Однако исследования Натана Виттхофта и Джонатана Уинавера из Стенфорда показывают, что существенную роль в синестезии может играть обучение в детстве [22]. Эти учёные протестировали 6.588 американских синестетиков на цветовое восприятие букв алфавита. У 400 из них (6 %) была обнаружена общая цвето-буквенная палитра, которая совпала с раскраской игровой магнитной азбуки, выпускавшейся компанией Fisher-Price с 1971 по 1990 год. При этом, когда выбрали результаты участников, родившихся в годы наибольшей популярности этой игрушки (1975–1980), то доля синестетиков, «запрограммированных» магнитной азбукой, оказалась ещё выше — 15 %. А среди тех, кто родился до выпуска этой азбуки, ни у кого не обнаружилось совпадения цвето-буквенной палитры с игрушкой Fisher-Price.
Если учесть, что с тех пор развитие международной торговли и масс-медиа шло гигантскими шагами, можно предположить, что подобный эффект цветового кодирования тоже набирает обороты. Проверьте на себе: прочитайте слово Google. Не кажется ли вам, что первая буква — голубая? Ну или тест попроще: какого цвета воскресенье?
Однако вернёмся к двухлеткам и посмотрим, что именно они рисуют. Вдумчиво уставимся в эти чёрно-красные разводы и кляксы, которые занимают все предложенные листы. И испытаем истинное просветление, догадавшись, что там нарисован… процесс рисования!
А кто сказал, что там должно быть что-то другое? Кому нужен фиксированный человечек? Разве что родителям. А ребёнку интересен сам процесс, движение кисти по бумаге, появление новых пятен. Именно то, чего взрослики упорно пытаются достигнуть с помощью медитаций и прочих практик, отвлекающих от нервозной целеустремленности. А для детей это естественное состояние.

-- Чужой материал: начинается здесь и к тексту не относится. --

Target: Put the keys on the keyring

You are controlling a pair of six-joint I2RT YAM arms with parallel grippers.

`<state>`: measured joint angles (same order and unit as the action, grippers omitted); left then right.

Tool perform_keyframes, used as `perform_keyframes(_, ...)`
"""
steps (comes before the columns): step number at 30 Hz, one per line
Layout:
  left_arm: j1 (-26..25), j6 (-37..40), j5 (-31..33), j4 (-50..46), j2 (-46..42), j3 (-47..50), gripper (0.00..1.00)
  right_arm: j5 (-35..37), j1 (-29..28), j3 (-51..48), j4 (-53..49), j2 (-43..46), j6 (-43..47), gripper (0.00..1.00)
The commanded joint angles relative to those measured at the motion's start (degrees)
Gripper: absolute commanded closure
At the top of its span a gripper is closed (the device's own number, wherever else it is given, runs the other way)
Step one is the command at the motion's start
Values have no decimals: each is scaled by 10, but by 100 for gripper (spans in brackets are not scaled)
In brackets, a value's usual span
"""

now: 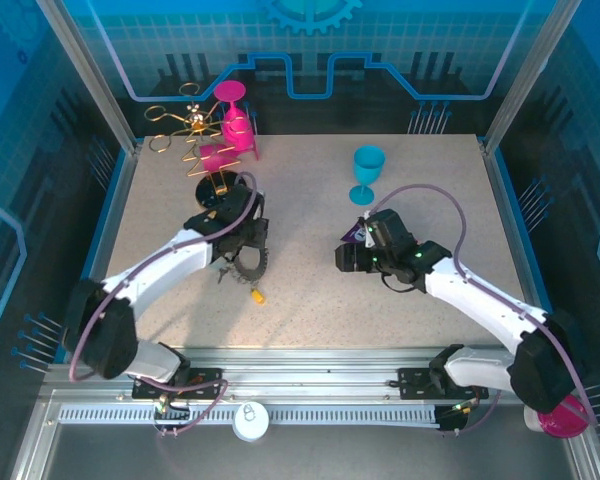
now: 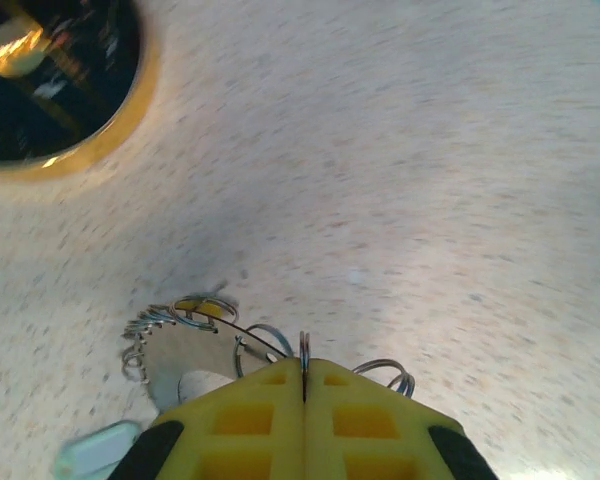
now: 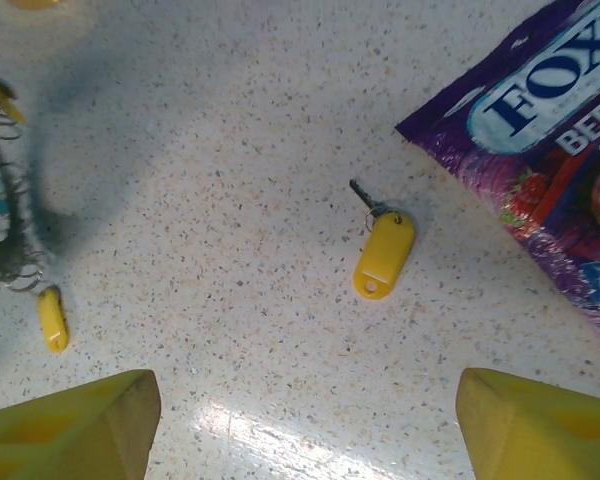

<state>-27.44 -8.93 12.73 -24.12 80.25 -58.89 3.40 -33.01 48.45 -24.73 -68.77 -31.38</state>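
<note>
While the left gripper [image 2: 303,374] pinches the keyring [image 2: 176,322], the task appears to be at an early or middle stage. Its yellow pads are pressed together on a thin turn of the ring's wire. The rest of the silvery loop hangs down to the worktop [image 1: 380,310], near the black, gold-rimmed stand base [image 2: 50,90].

**Progress.** One loose key [image 3: 383,255], yellow head down and short metal blade up, lies flat on the worktop well apart from the ring, so it is plainly not yet threaded. A second key [image 3: 50,320] lies at the lower end of the keyring; whether it is linked to the ring or merely touches it cannot be told. In the left wrist view a small yellow patch shows among the ring's coils, which may be a key already on, though it is too small to be sure. By this reading, at least the loose key is left to collect and thread.

**Grippers.** The right gripper [image 3: 302,405] is spread wide and holds nothing. It hangs over the loose key, which sits between the lines of its two fingers, with the purple snack packet [image 3: 550,150] just beside to the right. Judged from this pose, the step in hand is picking up that key while the left gripper [image 1: 242,248] presents the keyring [image 1: 248,263].
</note>
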Motion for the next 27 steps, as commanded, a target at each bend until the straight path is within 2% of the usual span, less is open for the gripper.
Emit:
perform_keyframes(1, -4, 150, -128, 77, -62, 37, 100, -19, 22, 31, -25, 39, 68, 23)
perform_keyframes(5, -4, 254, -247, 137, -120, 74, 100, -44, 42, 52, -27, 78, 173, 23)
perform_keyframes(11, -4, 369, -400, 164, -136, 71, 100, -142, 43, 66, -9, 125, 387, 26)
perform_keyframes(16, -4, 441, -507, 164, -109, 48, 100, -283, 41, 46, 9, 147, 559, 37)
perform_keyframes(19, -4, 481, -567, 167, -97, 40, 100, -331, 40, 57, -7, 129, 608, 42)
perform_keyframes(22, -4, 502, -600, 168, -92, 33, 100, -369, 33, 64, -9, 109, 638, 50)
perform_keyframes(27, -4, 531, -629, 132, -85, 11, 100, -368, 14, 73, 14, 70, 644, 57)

Но вот наконец появляются осмысленные персонажи. Однако они какие-то странные… Многоруких и многоголовых существ Кит рисовал довольно часто, и мне не сразу пришло в голову, что он рисует истории: на одном листе происходит сразу много событий. Улитка была в ракушке, потом вылезла — а непонятливым взросликам кажется, что это трехголовая улитка.

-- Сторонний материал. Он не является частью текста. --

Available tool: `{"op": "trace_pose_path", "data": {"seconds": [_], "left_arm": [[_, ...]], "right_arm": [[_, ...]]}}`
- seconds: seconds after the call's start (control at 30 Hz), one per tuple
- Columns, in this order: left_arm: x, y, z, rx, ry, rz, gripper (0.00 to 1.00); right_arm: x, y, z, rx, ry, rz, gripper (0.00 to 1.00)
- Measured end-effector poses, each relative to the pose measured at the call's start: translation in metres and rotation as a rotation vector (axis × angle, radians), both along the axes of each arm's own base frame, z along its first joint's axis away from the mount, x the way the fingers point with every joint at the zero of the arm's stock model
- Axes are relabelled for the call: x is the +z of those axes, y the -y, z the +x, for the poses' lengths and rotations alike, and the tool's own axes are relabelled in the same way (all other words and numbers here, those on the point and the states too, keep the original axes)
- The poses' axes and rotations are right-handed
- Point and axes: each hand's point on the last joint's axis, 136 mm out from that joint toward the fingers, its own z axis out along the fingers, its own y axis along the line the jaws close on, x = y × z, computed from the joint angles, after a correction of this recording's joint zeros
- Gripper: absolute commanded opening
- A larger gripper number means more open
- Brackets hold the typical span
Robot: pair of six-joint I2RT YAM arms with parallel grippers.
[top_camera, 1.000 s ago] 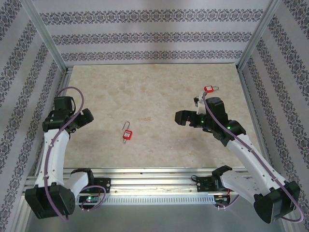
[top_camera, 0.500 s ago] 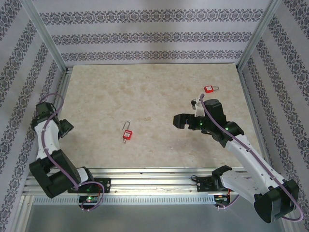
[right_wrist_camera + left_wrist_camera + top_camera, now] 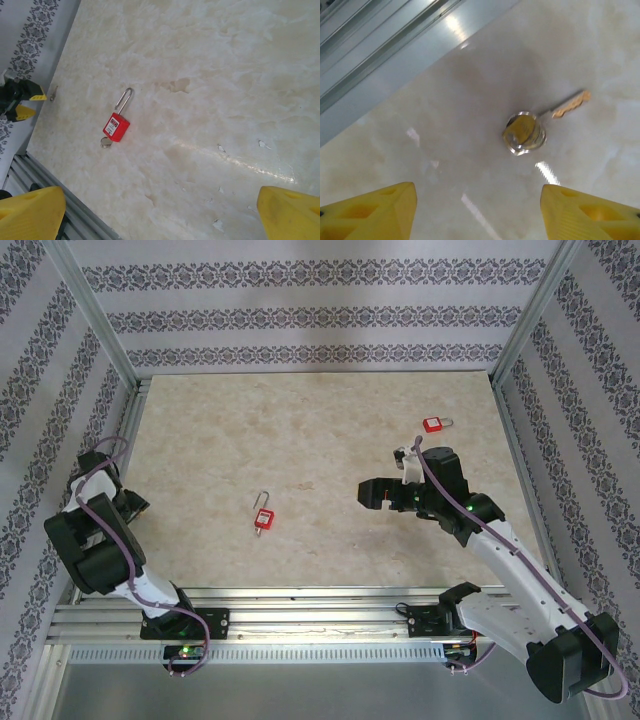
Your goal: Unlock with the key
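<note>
A small brass key (image 3: pixel 568 106) on a silver ring (image 3: pixel 524 133) lies flat on the marble table near its left edge. My left gripper (image 3: pixel 477 212) hovers just short of it, open, with nothing between its yellow fingertips (image 3: pixel 375 207). In the top view the left gripper (image 3: pixel 133 504) sits low at the table's left side. A red padlock (image 3: pixel 263 520) lies mid-table with its shackle pointing away, and a round silver piece (image 3: pixel 106 143) sits at the base of the padlock (image 3: pixel 116 127). My right gripper (image 3: pixel 375 490) stands open above the table, right of the padlock, holding nothing.
A second red padlock (image 3: pixel 433 424) lies at the back right, behind the right arm. An aluminium rail (image 3: pixel 380 45) borders the table right beside the key. Patterned walls enclose three sides, and the front rail (image 3: pixel 320 605) carries the arm bases.
The left arm has folded back and down to the table's left edge, bringing its gripper low over the key. The right gripper has drifted slightly toward the near edge.
</note>
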Motion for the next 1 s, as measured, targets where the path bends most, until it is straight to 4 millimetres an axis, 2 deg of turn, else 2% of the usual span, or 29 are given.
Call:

«Сегодня рисовали мелками на асфальте. Кит очень увлёкся изображением действий и связей между объектами. Возможно, это как-то связано с развивающими играми в саду — там у них есть задания, где нарисованная фигурка проходит по заданному пути. А может, он сам это придумал, не знаю. На одном рисунке он изобразил, как солнце освещает деревья: линии-лучи идут конкретно к веткам. На другом — как жираф ест листья: зеленая линия ко рту жирафа. Реалистичность картинок его совсем не волнует. Но это уже не выдуманная интерпретация нарисованного! Это именно попытка изобразить то, что задумал. Включая даже те вещи, которые обычно не изображают — движения и отношения.